*** PROVIDED MATERIAL
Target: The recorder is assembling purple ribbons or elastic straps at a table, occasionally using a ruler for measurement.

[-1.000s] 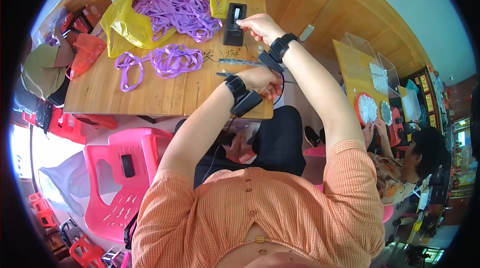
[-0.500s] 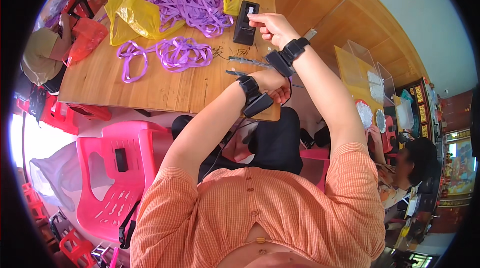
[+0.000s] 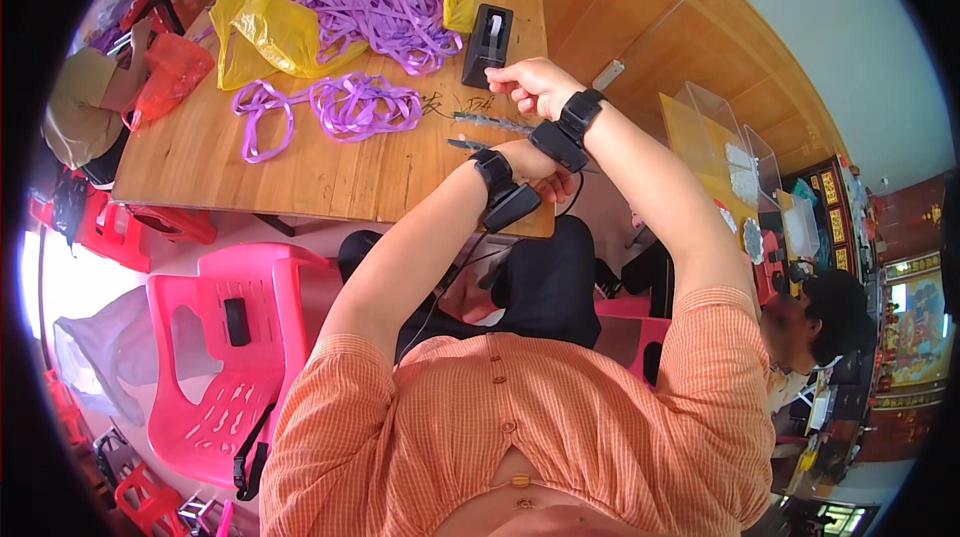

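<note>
My right hand point(image 3: 535, 83) is closed in a pinch beside the near end of a black tape dispenser point(image 3: 480, 69) holding a white roll of tape point(image 3: 495, 30). Whatever is between its fingertips is too small to make out. Below my right wrist, at the table's near right corner, my left hand point(image 3: 543, 169) has curled fingers; the right wrist's black strap box partly covers it, and what it holds is hidden. Left of the hands lie narrow dark, shiny strips point(image 3: 490, 121) and loose loops of purple ribbon point(image 3: 365, 109).
A yellow plastic bag point(image 3: 262, 32) full of purple ribbon stands on the wooden table point(image 3: 330, 177). Pink chairs point(image 3: 225, 377) are below it. One person point(image 3: 90, 102) sits at the left with a red bag point(image 3: 170, 77); another point(image 3: 830, 322) sits at the right near clear boxes point(image 3: 735, 152).
My right hand has drawn back from the dispenser's roll toward its near end, leaving the white roll in sight. My left hand stays almost in place. The person at the right has shifted.
</note>
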Motion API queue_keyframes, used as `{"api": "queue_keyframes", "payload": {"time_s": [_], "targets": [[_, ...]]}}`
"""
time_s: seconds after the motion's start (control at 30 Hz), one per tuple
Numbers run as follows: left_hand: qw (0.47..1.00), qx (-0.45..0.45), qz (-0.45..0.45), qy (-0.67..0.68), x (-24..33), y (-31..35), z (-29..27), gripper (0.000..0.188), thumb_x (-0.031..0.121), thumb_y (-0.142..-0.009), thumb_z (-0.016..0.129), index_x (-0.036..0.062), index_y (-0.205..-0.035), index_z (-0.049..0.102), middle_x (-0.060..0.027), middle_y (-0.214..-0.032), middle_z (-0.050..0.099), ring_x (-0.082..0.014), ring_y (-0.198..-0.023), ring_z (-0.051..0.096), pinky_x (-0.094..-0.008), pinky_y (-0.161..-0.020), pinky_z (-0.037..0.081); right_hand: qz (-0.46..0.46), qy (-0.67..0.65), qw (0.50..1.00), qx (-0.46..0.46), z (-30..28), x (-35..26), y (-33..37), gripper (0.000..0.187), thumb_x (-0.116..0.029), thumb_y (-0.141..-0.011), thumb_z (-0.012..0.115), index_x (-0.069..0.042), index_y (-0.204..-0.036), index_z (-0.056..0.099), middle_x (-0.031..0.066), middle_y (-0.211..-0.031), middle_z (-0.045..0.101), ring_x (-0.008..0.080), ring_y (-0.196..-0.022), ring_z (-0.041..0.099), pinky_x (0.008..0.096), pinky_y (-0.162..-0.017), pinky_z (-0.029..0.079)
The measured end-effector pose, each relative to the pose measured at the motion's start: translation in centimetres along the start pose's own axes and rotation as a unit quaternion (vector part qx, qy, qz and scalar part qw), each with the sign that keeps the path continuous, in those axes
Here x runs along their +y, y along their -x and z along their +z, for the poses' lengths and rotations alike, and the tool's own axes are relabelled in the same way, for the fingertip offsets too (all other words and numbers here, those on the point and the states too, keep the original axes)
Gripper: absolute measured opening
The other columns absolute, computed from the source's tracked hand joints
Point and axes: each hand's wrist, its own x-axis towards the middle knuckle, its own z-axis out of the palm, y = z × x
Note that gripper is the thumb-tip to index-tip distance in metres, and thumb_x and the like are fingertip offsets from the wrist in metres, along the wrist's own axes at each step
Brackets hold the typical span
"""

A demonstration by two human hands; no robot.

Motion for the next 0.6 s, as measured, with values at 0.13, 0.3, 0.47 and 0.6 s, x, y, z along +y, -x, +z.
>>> {"api": "queue_keyframes", "payload": {"time_s": [0.13,0.3,0.47,0.6], "targets": [[0.999,0.013,-0.034,-0.04,0.3,0.0,0.1,0.024,0.021,-0.098,0.052,0.0008,-0.089,0.062,-0.0113,-0.08,0.066,-0.0185,-0.066,0.065,-0.0271,-0.056,0.053,0.01,0.09,0.996,0.019,-0.4,-0.5,0.2,0.015,-0.015,-0.088,0.071,-0.005,-0.079,0.066,0.0017,-0.069,0.061,0.0055,-0.045,0.034,0.0236,-0.037,0.025],[0.997,0.011,-0.031,-0.068,0.9,0.5,0.9,0.021,0.019,-0.096,0.055,-0.0008,-0.092,0.061,-0.0118,-0.079,0.066,-0.0191,-0.063,0.065,-0.0277,-0.053,0.052,0.012,0.088,0.994,-0.067,-1.7,0.6,1.2,0.015,-0.015,-0.088,0.071,-0.004,-0.079,0.066,0.0043,-0.072,0.064,0.0041,-0.045,0.037,0.0223,-0.038,0.027],[0.992,0.015,-0.02,-0.125,1.3,0.3,0.8,0.021,0.017,-0.096,0.051,-0.0035,-0.098,0.053,-0.0143,-0.08,0.064,-0.0202,-0.057,0.064,-0.0287,-0.048,0.051,-0.125,0.208,0.969,-0.055,-6.3,0.3,5.9,0.021,-0.023,-0.091,0.068,-0.003,-0.085,0.067,-0.0005,-0.071,0.063,0.0018,-0.048,0.038,0.0195,-0.041,0.027],[0.994,0.029,-0.027,-0.106,1.5,0.9,1.0,0.018,0.016,-0.096,0.051,-0.0016,-0.097,0.051,-0.0128,-0.077,0.062,-0.0193,-0.057,0.063,-0.03,-0.047,0.051,-0.161,0.455,0.873,-0.07,-9.8,2.0,8.2,0.026,-0.031,-0.088,0.07,-0.006,-0.083,0.072,0.0006,-0.071,0.069,0.0084,-0.063,0.058,0.0274,-0.058,0.046]]}}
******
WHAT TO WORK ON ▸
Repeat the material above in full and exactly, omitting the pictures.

REPLY ▸
Target: The recorder is assembling purple ribbons or elastic straps at a table, occasionally using a ruler for measurement.

[-1.000s] 
[-0.500s] 
[+0.000s] 

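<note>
My right hand point(image 3: 535, 83) is closed in a pinch beside the near end of a black tape dispenser point(image 3: 480, 69) holding a white roll of tape point(image 3: 495, 30). Whatever is between its fingertips is too small to make out. Below my right wrist, at the table's near right corner, my left hand point(image 3: 543, 169) has curled fingers; the right wrist's black strap box partly covers it, and what it holds is hidden. Left of the hands lie narrow dark, shiny strips point(image 3: 490, 121) and loose loops of purple ribbon point(image 3: 365, 109).
A yellow plastic bag point(image 3: 262, 32) full of purple ribbon stands on the wooden table point(image 3: 330, 177). Pink chairs point(image 3: 225, 377) are below it. One person point(image 3: 90, 102) sits at the left with a red bag point(image 3: 170, 77); another point(image 3: 830, 322) sits at the right near clear boxes point(image 3: 735, 152).
My right hand has drawn back from the dispenser's roll toward its near end, leaving the white roll in sight. My left hand stays almost in place. The person at the right has shifted.
</note>
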Motion API queue_keyframes, used as `{"api": "queue_keyframes", "payload": {"time_s": [_], "targets": [[_, ...]]}}`
"""
time_s: seconds after the motion's start (control at 30 Hz), one per tuple
Numbers run as follows: left_hand: qw (0.47..1.00), qx (-0.45..0.45), qz (-0.45..0.45), qy (-0.67..0.68), x (-24..33), y (-31..35), z (-29..27), gripper (0.000..0.188), thumb_x (-0.031..0.121), thumb_y (-0.142..-0.009), thumb_z (-0.016..0.129), index_x (-0.036..0.062), index_y (-0.205..-0.035), index_z (-0.049..0.102), middle_x (-0.060..0.027), middle_y (-0.214..-0.032), middle_z (-0.050..0.099), ring_x (-0.082..0.014), ring_y (-0.198..-0.023), ring_z (-0.051..0.096), pinky_x (-0.094..-0.008), pinky_y (-0.161..-0.020), pinky_z (-0.037..0.081); right_hand: qz (-0.46..0.46), qy (-0.67..0.65), qw (0.50..1.00), qx (-0.46..0.46), z (-30..28), x (-35..26), y (-33..37), gripper (0.000..0.187), thumb_x (-0.116..0.029), thumb_y (-0.141..-0.011), thumb_z (-0.012..0.115), index_x (-0.069..0.042), index_y (-0.204..-0.036), index_z (-0.056..0.099), middle_x (-0.031..0.066), middle_y (-0.211..-0.031), middle_z (-0.045..0.101), ring_x (-0.008..0.080), ring_y (-0.196..-0.022), ring_z (-0.041..0.099), pinky_x (0.008..0.096), pinky_y (-0.162..-0.017), pinky_z (-0.029..0.079)
The measured end-effector pose, each relative to the pose measured at the motion's start: translation in centimetres along the start pose's own axes and rotation as a unit quaternion (vector part qx, qy, qz and scalar part qw), each with the sign that keeps the path continuous, in those axes
Here x runs along their +y, y along their -x and z along their +z, for the poses' lengths and rotations alike, and the tool's own axes are relabelled in the same way, for the fingertip offsets too (all other words and numbers here, those on the point and the states too, keep the original axes)
Gripper: absolute measured opening
The other columns absolute, computed from the source's tracked hand joints
Point and axes: each hand's wrist, its own x-axis towards the middle knuckle, its own z-axis out of the palm, y = z × x
Note that gripper is the thumb-tip to index-tip distance in metres, and thumb_x and the like are fingertip offsets from the wrist in metres, along the wrist's own axes at each step
Brackets hold the typical span
"""

A demonstration by two human hands; no robot.

Motion for the next 0.6 s, as measured, with values at 0.13, 0.3, 0.47 and 0.6 s, x, y, z along +y, -x, +z.
>>> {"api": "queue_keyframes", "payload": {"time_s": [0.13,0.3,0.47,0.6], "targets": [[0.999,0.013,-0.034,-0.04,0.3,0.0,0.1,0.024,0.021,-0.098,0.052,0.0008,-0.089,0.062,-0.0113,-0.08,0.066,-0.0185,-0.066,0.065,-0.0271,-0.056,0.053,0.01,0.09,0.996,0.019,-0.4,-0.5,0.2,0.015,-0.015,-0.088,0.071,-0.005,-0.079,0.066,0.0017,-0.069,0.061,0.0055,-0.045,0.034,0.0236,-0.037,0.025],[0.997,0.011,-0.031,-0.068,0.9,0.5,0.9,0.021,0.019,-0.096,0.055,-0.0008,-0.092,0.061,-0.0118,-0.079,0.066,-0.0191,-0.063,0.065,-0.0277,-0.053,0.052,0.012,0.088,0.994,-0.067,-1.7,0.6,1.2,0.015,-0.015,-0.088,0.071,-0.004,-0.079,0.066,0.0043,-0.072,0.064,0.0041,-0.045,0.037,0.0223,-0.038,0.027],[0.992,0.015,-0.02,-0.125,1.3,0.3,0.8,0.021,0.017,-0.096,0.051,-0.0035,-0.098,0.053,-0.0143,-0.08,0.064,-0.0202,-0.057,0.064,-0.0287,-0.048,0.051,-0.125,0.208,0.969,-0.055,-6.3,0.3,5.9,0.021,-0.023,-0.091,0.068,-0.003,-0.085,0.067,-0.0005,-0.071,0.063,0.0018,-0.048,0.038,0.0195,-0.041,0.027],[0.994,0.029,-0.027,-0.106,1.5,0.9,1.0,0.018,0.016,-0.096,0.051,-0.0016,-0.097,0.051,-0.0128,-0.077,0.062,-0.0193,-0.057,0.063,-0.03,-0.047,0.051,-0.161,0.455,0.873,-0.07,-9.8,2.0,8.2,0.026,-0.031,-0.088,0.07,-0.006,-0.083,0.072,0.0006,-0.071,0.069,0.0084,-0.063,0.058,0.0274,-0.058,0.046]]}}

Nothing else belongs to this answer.